MSING001: Project Management

Course Leader: Jane Walker

Aims

• To define the concept of the project in relation to industrial and commercial organisations

• To introduce the needs, tools and the success/failure indicators for managing projects

• To exemplify project management by illustrative case studies and practical exercises

• To assist students in developing the skills, knowledge, attributes and behaviours of a project manager

Objectives

At the end of this course, students will be able to:

• Define a project, its characteristics and the role of the project manager

• Identify the causes of project failure and suggest ways in which these can be overcome

• Demonstrate a divergent approach to problem-solving, through the analysis and presentation of views on project problems / situations

• Explain the application of the theoretical frameworks within a project environment

• Produce a project plan

• Identify their own motivations, strengths and weaknesses as members of a project team

Accreditation

The Association for Project Management (APM) has accredited the UCL Department of Management Science and Innovation as a provider of the APM’s APMP qualification courses.  There may be opportunities for students to convert their knowledge from the module to undertake the APM’s own APMP professional qualification exam.

Student Prize

The APM London branch awards an annual prize (£250) to the student who achieves the best overall grade on the MSIN3001 (undergraduate) / MSING001 (postgraduate) course

Why Project Management?

Project management is used in both public and private sector organisations to bring about change and manage innovation. Examples of projects include contractual work (e.g. construction, consultancy), the installation of new IT systems, introducing new internal procedures and processes, organising an office move, launching a new product or an advertising campaign, bidding for a major customer contract.

Students will invariably be involved in projects in their future careers, and will need to know how to use the tools and techniques of project administration and also understand the environment in which aproject is being undertaken - the organisation(s) involved, customers, politics, power, people and how to get the best from them.
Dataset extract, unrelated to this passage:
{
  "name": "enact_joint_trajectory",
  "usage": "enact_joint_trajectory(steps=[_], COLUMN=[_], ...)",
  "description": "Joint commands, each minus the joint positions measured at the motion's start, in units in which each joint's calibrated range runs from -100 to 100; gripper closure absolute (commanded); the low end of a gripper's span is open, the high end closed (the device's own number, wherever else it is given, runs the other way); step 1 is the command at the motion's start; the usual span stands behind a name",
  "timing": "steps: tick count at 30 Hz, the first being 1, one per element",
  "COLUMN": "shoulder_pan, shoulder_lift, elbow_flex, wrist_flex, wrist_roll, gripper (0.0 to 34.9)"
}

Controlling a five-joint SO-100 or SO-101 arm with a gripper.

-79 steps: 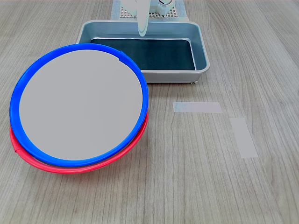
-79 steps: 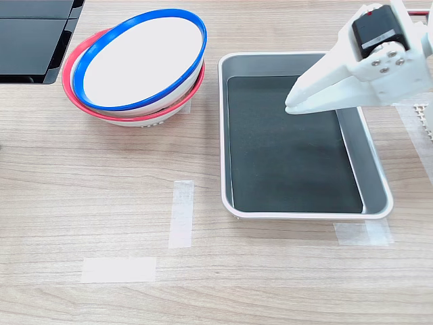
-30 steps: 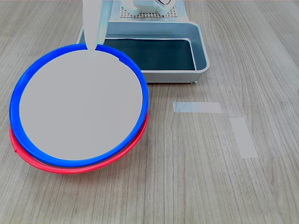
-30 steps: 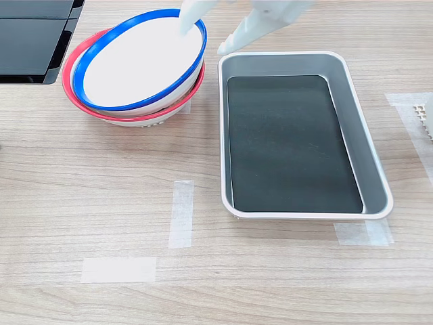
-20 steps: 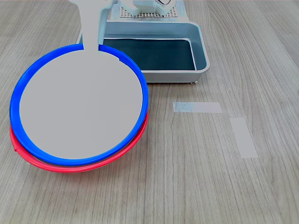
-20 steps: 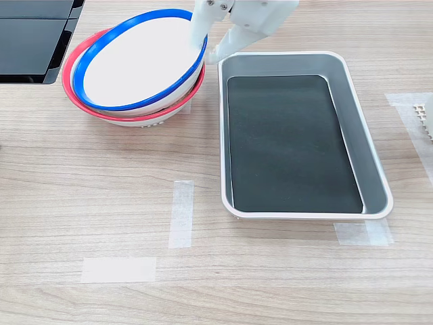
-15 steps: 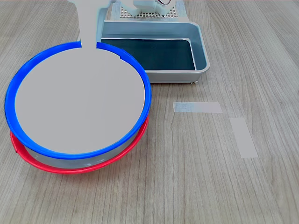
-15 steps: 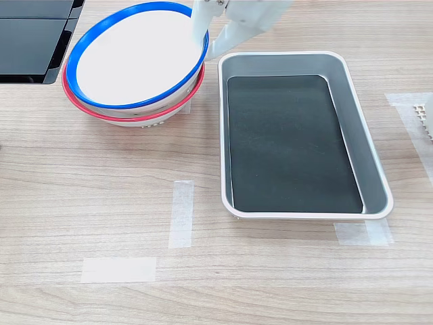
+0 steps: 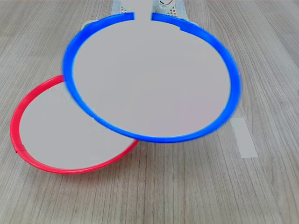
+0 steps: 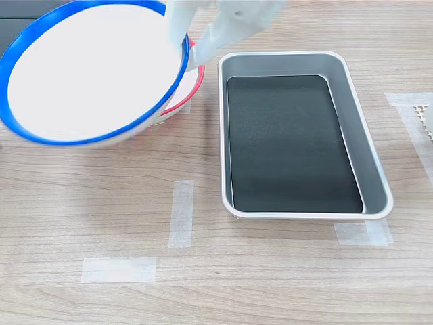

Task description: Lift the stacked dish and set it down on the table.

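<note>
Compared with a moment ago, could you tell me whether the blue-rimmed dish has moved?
Yes. In the first exterior view the blue-rimmed dish has risen off the red-rimmed dish, shifting toward the first exterior view's right, gripped at its rim.

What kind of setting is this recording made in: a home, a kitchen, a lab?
Most likely a lab bench set up for robot practice. The wood-grain table carries tape strips as markers, a metal tray sits bare, and a white claw holds a blue-rimmed dish above a red-rimmed dish.

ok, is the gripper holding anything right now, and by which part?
Yes: the gripper is shut on the blue-rimmed dish, pinching its rim on the edge nearest the metal tray, lifted clear of the red-rimmed dish.
</note>
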Motion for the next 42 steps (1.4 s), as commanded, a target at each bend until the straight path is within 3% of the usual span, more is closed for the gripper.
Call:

The course aims introduces students to the range of issues that affect projects, the tools and techniques needed to manage them, and to help develop the skills, knowledge, attributes and behaviours that a successful project manager needs

Some comments from previous Project Management students after they had graduated:

“I just wanted to say thanks for your lectures on the Project Management course… the concepts you covered on the course have helped me immensely and have ensured I know what’s going on when looking at Gantt charts, process decision designs and work breakdown structures! Pretty much everything you both taught has cropped up at work… the Project Management course has probably been the most applicable subject I studied at university.”
(Matthew, undergraduate)

“I recently started a new job as a Senior Healthcare Application Analyst (very technical position)… and the first thing they handed me was the company’s project management guide! As I reviewed the manual, I smiled from ear to ear because everything you taught me is in the manual. I’m way ahead of my manager’s expectations.”